Qu'on vende la vaisselle d'argent après en avoir brisé tous les signes impériaux, qu'on la vende au poids du métal ! Et que cela fasse connaître à l'Europe à quoi m'ont réduit l'Angleterre et son représentant, Hudson Lowe.
- Il me connaît peu. Mon corps est aux méchants, mais mon âme est libre, elle est aussi fière que si j'étais à la tête de six cent mille hommes et que si j'étais sur mon trône, faisant des rois et distribuant des couronnes.
Napoléon dicte une
- Le spectacle d'un grand homme aux prises avec l'adversité est le spectacle le plus sublime. Ceux qui, dans cette position, manquent à Napoléon, n'avilissent que leur propre caractère et la nation qu'ils représentent, dit-il.

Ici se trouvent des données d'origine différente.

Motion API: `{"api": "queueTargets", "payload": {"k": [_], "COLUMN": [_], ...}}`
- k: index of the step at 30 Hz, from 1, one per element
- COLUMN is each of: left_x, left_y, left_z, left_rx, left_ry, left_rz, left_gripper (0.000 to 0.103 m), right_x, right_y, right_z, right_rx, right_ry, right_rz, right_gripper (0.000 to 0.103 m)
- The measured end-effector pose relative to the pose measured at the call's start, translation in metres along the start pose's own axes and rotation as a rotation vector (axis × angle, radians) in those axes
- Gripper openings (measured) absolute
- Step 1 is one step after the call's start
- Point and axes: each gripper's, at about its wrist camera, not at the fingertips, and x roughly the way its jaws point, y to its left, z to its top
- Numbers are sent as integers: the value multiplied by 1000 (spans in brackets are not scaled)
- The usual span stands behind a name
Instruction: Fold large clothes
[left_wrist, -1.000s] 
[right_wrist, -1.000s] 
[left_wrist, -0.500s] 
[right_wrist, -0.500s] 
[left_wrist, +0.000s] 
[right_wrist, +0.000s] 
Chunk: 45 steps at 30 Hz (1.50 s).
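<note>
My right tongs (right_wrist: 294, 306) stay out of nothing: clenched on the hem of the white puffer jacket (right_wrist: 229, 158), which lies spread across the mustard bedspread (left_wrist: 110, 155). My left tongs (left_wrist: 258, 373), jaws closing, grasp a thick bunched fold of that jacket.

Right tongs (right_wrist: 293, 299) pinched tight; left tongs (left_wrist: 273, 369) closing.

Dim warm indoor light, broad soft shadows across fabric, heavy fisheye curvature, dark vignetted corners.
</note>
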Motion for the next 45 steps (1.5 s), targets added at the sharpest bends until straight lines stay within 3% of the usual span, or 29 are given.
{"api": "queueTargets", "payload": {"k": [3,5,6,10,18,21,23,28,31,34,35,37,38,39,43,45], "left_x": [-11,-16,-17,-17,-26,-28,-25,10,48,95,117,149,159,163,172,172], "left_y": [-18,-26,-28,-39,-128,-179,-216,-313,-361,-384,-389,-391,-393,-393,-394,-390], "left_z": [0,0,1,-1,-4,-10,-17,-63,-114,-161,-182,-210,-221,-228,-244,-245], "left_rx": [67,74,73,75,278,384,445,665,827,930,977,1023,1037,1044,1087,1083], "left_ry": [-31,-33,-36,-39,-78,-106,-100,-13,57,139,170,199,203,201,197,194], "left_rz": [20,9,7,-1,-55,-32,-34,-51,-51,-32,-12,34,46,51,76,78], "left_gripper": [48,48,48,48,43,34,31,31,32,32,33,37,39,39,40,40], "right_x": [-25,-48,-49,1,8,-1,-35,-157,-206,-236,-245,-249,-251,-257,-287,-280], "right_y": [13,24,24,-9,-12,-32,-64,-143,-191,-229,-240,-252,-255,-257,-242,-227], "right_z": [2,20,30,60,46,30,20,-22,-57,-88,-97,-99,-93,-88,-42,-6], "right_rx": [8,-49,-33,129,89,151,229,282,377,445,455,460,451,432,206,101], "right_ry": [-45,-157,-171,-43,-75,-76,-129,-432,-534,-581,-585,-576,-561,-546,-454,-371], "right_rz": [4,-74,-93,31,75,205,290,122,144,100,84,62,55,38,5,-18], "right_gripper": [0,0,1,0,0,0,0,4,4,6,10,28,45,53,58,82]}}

Il parle calmement. Il ne s'emportera pas. Il ne se laissera pas entamer, même si la colère et le mépris pour Hudson Lowe, pour ces souverains qui le privent de son fils, qui ont détourné l'amour de sa femme, qui l'ont appelé frère et qui maintenant s'entendent pour le tuer lentement l'envahissent.

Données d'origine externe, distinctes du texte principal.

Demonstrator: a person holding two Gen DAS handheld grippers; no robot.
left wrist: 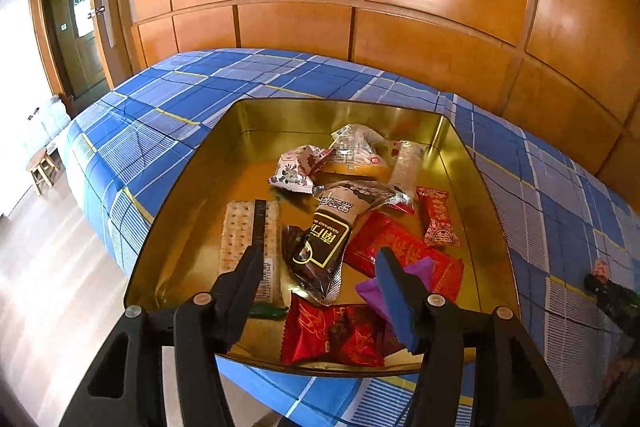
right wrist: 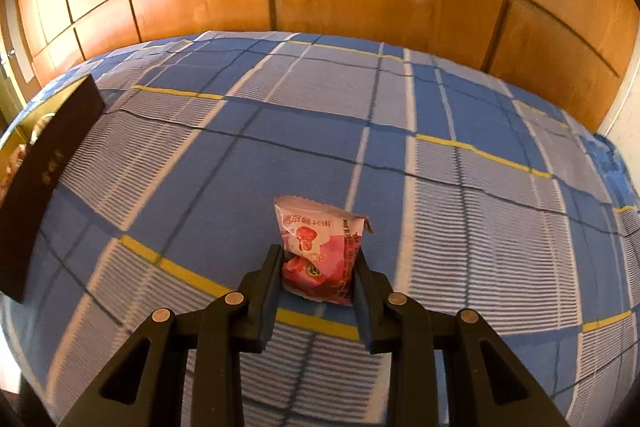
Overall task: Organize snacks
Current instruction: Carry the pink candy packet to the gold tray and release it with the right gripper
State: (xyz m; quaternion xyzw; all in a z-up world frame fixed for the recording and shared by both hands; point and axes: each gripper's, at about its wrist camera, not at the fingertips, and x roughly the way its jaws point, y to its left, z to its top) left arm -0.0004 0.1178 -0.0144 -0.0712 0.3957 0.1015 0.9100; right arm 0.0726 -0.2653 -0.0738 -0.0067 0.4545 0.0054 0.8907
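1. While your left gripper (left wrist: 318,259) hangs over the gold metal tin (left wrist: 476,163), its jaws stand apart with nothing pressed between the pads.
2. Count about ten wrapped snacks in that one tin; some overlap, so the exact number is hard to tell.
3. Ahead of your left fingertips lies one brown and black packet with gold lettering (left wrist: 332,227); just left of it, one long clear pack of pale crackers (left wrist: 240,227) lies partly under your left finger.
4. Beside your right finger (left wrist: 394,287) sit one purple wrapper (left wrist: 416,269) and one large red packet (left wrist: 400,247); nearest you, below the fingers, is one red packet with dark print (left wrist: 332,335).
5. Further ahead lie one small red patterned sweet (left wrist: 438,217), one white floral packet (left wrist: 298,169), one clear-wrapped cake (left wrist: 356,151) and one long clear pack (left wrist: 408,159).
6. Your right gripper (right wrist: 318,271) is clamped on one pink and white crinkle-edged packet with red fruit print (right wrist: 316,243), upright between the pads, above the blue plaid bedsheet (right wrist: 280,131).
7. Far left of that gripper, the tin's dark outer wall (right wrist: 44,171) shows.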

- Il faut plus de courage pour souffrir que pour mourir, dit-il en regardant l'un après l'autre ses proches, dont il devine la lassitude, la peur même.
Il doit les tenir comme une troupe toujours prête à se débander, à être saisie par la panique.
- L'homme ne marque dans la vie qu'en dominant le caractère que lui a donné la nature, dit-il. Vous m'avez suivi pour adoucir mes peines, comment ce sentiment ne suffirait-il pas pour tout maîtriser ?
Puis il fait l'inventaire, avec Las Cases, de ce qu'il possède encore en argent, qu'on peut vendre à Balcombe, le propriétaire du domaine des Briars, trop heureux de faire un substantiel profit. On peut aussi obtenir des lettres de change sur des banques anglaises, ou bien à Paris, chez Laffitte. Joseph, installé aux États-Unis, a une fortune considérable. Eugène dispose de quarante millions. Ne peuvent-ils aider la Maison impériale à tenir son rang à Sainte-Hélène ? Parce que tenir son rang, c'est résister à ceux qui veulent me réduire à n'être plus rien.
- Je désire pourvoir à tous mes besoins, dit-il, mais si, par une de ces contradictions qui sont le vrai caractère de l'injustice, le gouvernement anglais me refuse le moyen de le faire, j'irai m'inscrire à l'ordinaire des grenadiers, des braves du 53e
régiment. Ils ne refuseront pas l'hospitalité au premier soldat de l'Europe.Il va se retirer dans sa chambre.
Il murmure à Marchand qui l'aide à se déshabiller :
- C'est la nuit qui est le temps difficile. Je voudrais travailler jusqu'à deux heures du matin et alors dormir. À neuf heures, j'ai sommeil, je dors deux heures, quelquefois une demi-heure, et ensuite me réveille. Les idées de la nuit ne sont pas gaies.
Il tousse. Les jambes, le ventre sont douloureux. Les yeux brûlent et coulent. Il marche avec difficulté. Il monte moins souvent à cheval, se promène en calèche. Mais au diable ces Anglais qui le surveillent ! Que craignent-ils, une évasion ?
Il reste immobile, somnole, puis tout à coup se met à dicter un nouveau chapitre de la campagne d'Égypte ou bien de la campagne de France.
La nuit, il songe.
Il tousse encore. La douleur se répand du ventre à la poitrine. Il se lève, fait quelques pas. Les rats s'enfuient. Il veut prendre son chapeau. Un rat énorme, noir, s'en échappe puis traverse la chambre.
L'eau dégouline à travers les plafonds troués. Le linge et les vêtements moisissent.
Il sort. Le temps a déjà changé. C'est la chaleur. Le vent. Il regarde ce plateau au centre duquel Longwood est bâti. Pas un arbre. Pas de source. Pas de pelouse.
Il aperçoit au loin les bâtiments cossus de Plantation House, entourés de verdure. C'est là que s'est installé Hudson Lowe.